Activity: Copy task. Retype the whole listing exactly, omitting any picture in it.

Collected data:
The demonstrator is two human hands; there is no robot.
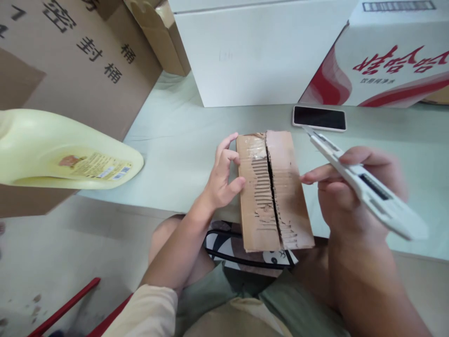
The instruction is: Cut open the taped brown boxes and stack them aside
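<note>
A small brown cardboard box (258, 196) lies in front of me, its near end jutting past the table edge above my lap. A ragged slit runs lengthwise down its top, through partly torn tape. My left hand (226, 175) grips the box's left edge, thumb and fingers bent against it. A white utility knife (365, 187) is in my right hand (361, 192), with its blade out and pointing up and left. My right index finger reaches to the right side of the box. The knife's blade tip is above the table, in front of a phone.
The phone (319, 118) lies at the back of the pale table (175, 140). Behind it stand a white box (259, 56) and a red-and-white carton (382, 61). At left are a yellow bottle (70, 150) and a large brown carton (87, 70).
</note>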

Answer space:
The demonstrator is two human hands; there is no robot.
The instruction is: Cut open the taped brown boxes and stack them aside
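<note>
A small brown cardboard box (258, 196) lies in front of me, its near end jutting past the table edge above my lap. A ragged slit runs lengthwise down its top, through partly torn tape. My left hand (226, 175) grips the box's left edge, thumb and fingers bent against it. A white utility knife (365, 187) is in my right hand (361, 192), with its blade out and pointing up and left. My right index finger reaches to the right side of the box. The knife's blade tip is above the table, in front of a phone.
The phone (319, 118) lies at the back of the pale table (175, 140). Behind it stand a white box (259, 56) and a red-and-white carton (382, 61). At left are a yellow bottle (70, 150) and a large brown carton (87, 70).
</note>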

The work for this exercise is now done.